What needs to be done
Copy without pictures. Please restate each line of the listing exactly.

Data block
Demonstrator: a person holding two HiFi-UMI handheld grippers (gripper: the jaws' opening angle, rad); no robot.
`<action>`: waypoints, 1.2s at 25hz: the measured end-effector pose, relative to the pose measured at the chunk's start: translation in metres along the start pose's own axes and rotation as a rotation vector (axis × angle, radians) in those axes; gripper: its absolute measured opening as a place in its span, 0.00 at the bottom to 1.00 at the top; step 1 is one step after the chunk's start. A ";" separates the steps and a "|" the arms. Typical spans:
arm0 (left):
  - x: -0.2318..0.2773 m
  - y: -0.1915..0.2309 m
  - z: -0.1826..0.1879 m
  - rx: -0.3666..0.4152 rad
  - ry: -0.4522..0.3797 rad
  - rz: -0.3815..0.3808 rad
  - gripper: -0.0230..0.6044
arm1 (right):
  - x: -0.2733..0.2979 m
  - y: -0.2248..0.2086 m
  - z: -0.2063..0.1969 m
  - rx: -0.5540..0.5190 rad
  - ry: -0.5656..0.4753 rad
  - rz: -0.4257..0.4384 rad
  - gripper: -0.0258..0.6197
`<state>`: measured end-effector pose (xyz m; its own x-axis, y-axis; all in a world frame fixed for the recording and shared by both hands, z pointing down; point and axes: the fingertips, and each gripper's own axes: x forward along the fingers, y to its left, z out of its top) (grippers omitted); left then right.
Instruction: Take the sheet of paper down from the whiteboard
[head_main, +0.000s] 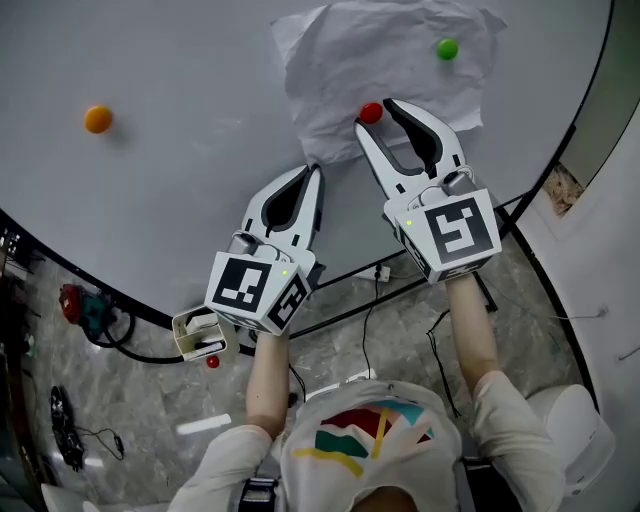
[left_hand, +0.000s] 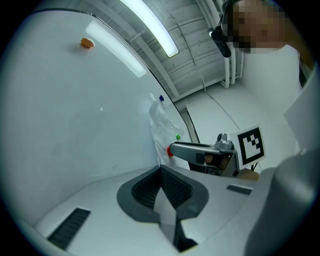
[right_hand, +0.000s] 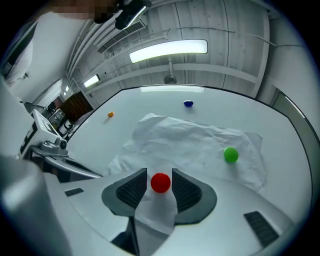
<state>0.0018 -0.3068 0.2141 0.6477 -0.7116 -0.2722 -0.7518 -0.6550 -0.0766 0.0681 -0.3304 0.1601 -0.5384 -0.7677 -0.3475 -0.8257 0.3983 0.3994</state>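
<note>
A crumpled white sheet of paper (head_main: 390, 60) hangs on the whiteboard (head_main: 180, 180), with a green magnet (head_main: 447, 47) on its upper right and a red magnet (head_main: 370, 112) at its lower edge. My left gripper (head_main: 315, 172) is shut at the sheet's lower left corner, and a strip of paper shows between its pads (left_hand: 160, 169). My right gripper (head_main: 376, 114) stands open around the red magnet (right_hand: 160, 182), which sits between its fingertips with small gaps on both sides. A blue magnet (right_hand: 188, 103) sits on the board just above the sheet's top edge.
An orange magnet (head_main: 97, 119) sits alone on the board far to the left. The board's dark lower rim (head_main: 120, 300) runs under both grippers. Below lie cables, a red tool (head_main: 72, 303) and a small pale box (head_main: 200, 338) on the stone floor.
</note>
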 end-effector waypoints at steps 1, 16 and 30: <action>0.000 0.001 -0.001 -0.005 0.002 0.002 0.11 | 0.001 -0.001 -0.001 -0.004 0.003 -0.011 0.26; 0.001 0.005 -0.002 -0.015 0.003 0.028 0.11 | -0.003 0.010 -0.036 -0.040 0.104 -0.042 0.25; 0.004 0.005 -0.002 -0.018 0.003 0.037 0.11 | -0.026 0.046 -0.107 -0.016 0.216 0.011 0.25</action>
<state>0.0006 -0.3133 0.2151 0.6202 -0.7360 -0.2715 -0.7726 -0.6329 -0.0493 0.0627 -0.3459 0.2784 -0.4969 -0.8541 -0.1536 -0.8165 0.4002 0.4161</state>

Solution to this exercise
Demonstrator: a person holding two HiFi-UMI handheld grippers (gripper: the jaws' opening angle, rad); no robot.
`<action>`: waypoints, 1.2s at 25hz: the measured end-effector pose, relative to the pose measured at the chunk's start: translation in metres along the start pose's own axes and rotation as a rotation vector (axis × angle, radians) in those axes; gripper: its absolute measured opening as a place in its span, 0.00 at the bottom to 1.00 at the top; step 1 is one step after the chunk's start. A ";" separates the steps and a "|" the arms. Typical spans:
arm0 (left):
  - x: -0.2318..0.2773 m
  - y: -0.1915..0.2309 m
  - z: -0.1826..0.1879 m
  - rx: -0.3666..0.4152 rad
  - ry: -0.4522..0.3797 rad
  - rz: -0.3815..0.3808 rad
  - gripper: -0.0230..0.6044
arm1 (right):
  - x: -0.2733..0.2979 m
  - y: -0.2248..0.2086 m
  - z: -0.2063..0.1969 m
  - rx: -0.5540..0.5190 rad
  - ry: -0.5656..0.4753 rad
  - rz: -0.4257..0.4384 rad
  - gripper: -0.0258..0.6197
`<state>`: measured end-effector pose (xyz m; its own x-axis, y-axis; all in a world frame fixed for the recording and shared by both hands, z pointing down; point and axes: the fingertips, and each gripper's own axes: x forward along the fingers, y to its left, z out of its top) (grippers omitted); left then right.
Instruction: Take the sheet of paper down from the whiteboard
[head_main, +0.000s] 
[left_hand, +0.000s] 
[right_hand, +0.000s] 
<state>0.0018 -0.3068 0.2141 0.6477 -0.7116 -0.2722 -0.7518 -0.6550 -0.0766 0.0681 -0.3304 0.1601 -0.5384 -0.7677 -0.3475 -0.8257 0.3983 0.3994</state>
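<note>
A crumpled white sheet of paper (head_main: 390, 60) hangs on the whiteboard (head_main: 180, 180), with a green magnet (head_main: 447, 47) on its upper right and a red magnet (head_main: 370, 112) at its lower edge. My left gripper (head_main: 315, 172) is shut at the sheet's lower left corner, and a strip of paper shows between its pads (left_hand: 160, 169). My right gripper (head_main: 376, 114) stands open around the red magnet (right_hand: 160, 182), which sits between its fingertips with small gaps on both sides. A blue magnet (right_hand: 188, 103) sits on the board just above the sheet's top edge.
An orange magnet (head_main: 97, 119) sits alone on the board far to the left. The board's dark lower rim (head_main: 120, 300) runs under both grippers. Below lie cables, a red tool (head_main: 72, 303) and a small pale box (head_main: 200, 338) on the stone floor.
</note>
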 end-effector waypoints at steps 1, 16 and 30: <action>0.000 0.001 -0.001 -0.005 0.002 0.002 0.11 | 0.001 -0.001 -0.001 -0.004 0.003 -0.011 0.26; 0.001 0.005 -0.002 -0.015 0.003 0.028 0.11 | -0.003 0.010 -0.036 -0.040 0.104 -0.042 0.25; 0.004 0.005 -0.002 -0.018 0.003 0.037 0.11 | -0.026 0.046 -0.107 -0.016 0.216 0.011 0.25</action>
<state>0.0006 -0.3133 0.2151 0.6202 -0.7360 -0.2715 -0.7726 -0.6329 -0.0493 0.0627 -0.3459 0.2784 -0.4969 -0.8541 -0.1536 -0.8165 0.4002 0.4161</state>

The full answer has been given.